Imagem: Governo de São Paulo

Por João Pedro Gomes

A primeira vacina totalmente brasileira, desenvolvida pelo Instituto Butantan, foi anunciada na manhã desta sexta-feira, 26. Agora, uma autorização à Agência Nacional de Vigilância Sanitária (Anvisa) será solicitada para iniciar os estudos clínicos em pacientes voluntários. Caso haja a autorização, as testagens podem ter início ainda em Abril, de acordo com o Instituto.

Informações oficiais apontam que em maio a fabricação em massa terá início, o que possibilitará que as doses estejam disponíveis a partir de julho, caso a Anvisa permita a utilização das doses, que já levam em conta a variante surgida no Brasil, intitulada P1. Cientistas também informam que utilizaram a mesma tecnologia da vacina contra a gripe, e asseguram que esta vacina tem uma resposta imune maior do que as distribuídas atualmente. 

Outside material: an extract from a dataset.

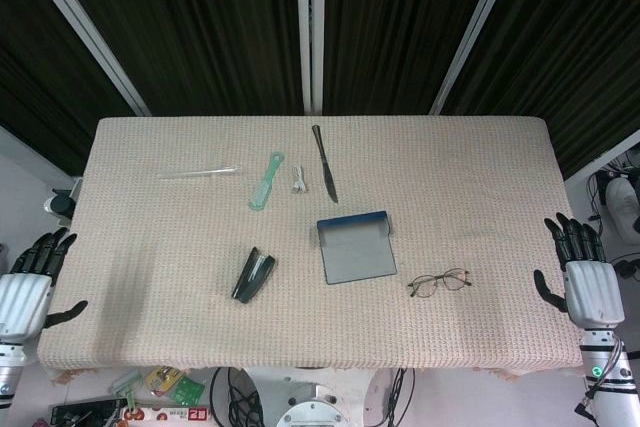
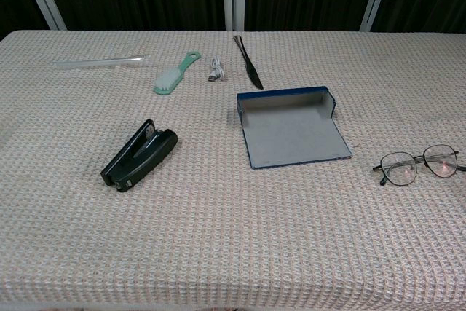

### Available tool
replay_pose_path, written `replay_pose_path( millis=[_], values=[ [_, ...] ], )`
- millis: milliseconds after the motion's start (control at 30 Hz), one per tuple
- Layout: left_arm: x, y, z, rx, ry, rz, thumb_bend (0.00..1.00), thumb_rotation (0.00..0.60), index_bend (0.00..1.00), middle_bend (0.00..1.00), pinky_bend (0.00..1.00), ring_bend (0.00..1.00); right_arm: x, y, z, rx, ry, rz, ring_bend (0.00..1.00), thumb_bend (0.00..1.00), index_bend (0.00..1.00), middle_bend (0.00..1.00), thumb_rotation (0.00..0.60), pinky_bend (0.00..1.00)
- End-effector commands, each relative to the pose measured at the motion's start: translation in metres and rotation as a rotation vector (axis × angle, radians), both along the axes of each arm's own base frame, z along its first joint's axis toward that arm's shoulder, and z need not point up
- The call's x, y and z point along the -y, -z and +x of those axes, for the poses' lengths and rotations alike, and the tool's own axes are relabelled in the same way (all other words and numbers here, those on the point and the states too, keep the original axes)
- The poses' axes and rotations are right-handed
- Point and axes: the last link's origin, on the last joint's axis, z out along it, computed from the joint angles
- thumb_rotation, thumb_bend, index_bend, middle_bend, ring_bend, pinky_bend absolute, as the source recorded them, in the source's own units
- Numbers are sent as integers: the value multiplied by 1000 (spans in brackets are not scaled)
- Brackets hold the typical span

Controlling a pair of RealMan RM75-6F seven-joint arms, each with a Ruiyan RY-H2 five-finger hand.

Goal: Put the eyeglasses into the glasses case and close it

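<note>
The thin-rimmed eyeglasses (image 1: 440,282) (image 2: 420,165) lie on the table right of centre, near the front. The blue glasses case (image 1: 355,245) (image 2: 291,127) lies open just left of them, its grey inside facing up. My left hand (image 1: 28,282) hangs off the table's left edge, empty, fingers spread. Beside the right edge my right hand (image 1: 580,272) is also empty with fingers apart, well right of the eyeglasses. Neither hand shows in the chest view.
A black stapler (image 1: 254,275) (image 2: 138,155) sits front left of the case. Behind it lie a knife (image 1: 324,163) (image 2: 248,62), a small white cable (image 1: 299,183) (image 2: 215,71), a green brush (image 1: 267,180) (image 2: 175,74) and a clear tube (image 1: 198,173) (image 2: 98,60).
</note>
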Motion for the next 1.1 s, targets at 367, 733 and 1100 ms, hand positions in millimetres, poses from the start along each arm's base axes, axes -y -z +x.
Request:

O diretor do Butantan, Dimas Covas, afirmou: “Protocolaremos esse material ainda hoje e vamos dialogar intensamente com a Anvisa para que ela perceba a importância da autorização do início desses estudos clínicos o mais rapidamente possível, para que possamos em um mês e meio, dois meses e meio, terminar essa fase de avaliação clínica e iniciar a produção (…) “Nós aprendemos com as vacinas anteriores, já sabemos o que é uma boa vacina contra a Covid-19. Essa será uma vacina de segunda geração, mais imunogênica”, finaliza. 

A vacina, que recebe o nome de ButanVac, começou a ser produzida há exatamente um ano atrás, 26 de março de 2020, e foi desenvolvida com matéria-prima brasileira e a mesma tecnologia usada na vacina da gripe. Covas afirmou que a vacina foi enviada para outros países durante a fase pré-clínica, e que as avaliações realizadas em animais na Índia apontaram ótimos resultados. João Dória (PSDB), governador de São Paulo — de onde ocorreu a coletiva de imprensa para o anúncio da ButanVac — afirmou que, além da Anvisa, a Organização Mundial da Saúde (OMS) também irá receber, nesta sexta, todas as informações sobre a nova vacina, para acompanhar o desenvolvimento dos testes clínicos desde o início. 

O pedido de autorização é para a realização das fases 1 e 2 de testes da vacina, nas quais serão avaliadas segurança e capacidade de promover resposta imune com 1.800 voluntários. Na fase 3, até 9.000 pessoas devem participar, e a etapa vai estipular a porcentagem de eficácia. O objetivo é encerrar os testes e ter 40 milhões de doses da vacina prontas antes do final de 2021.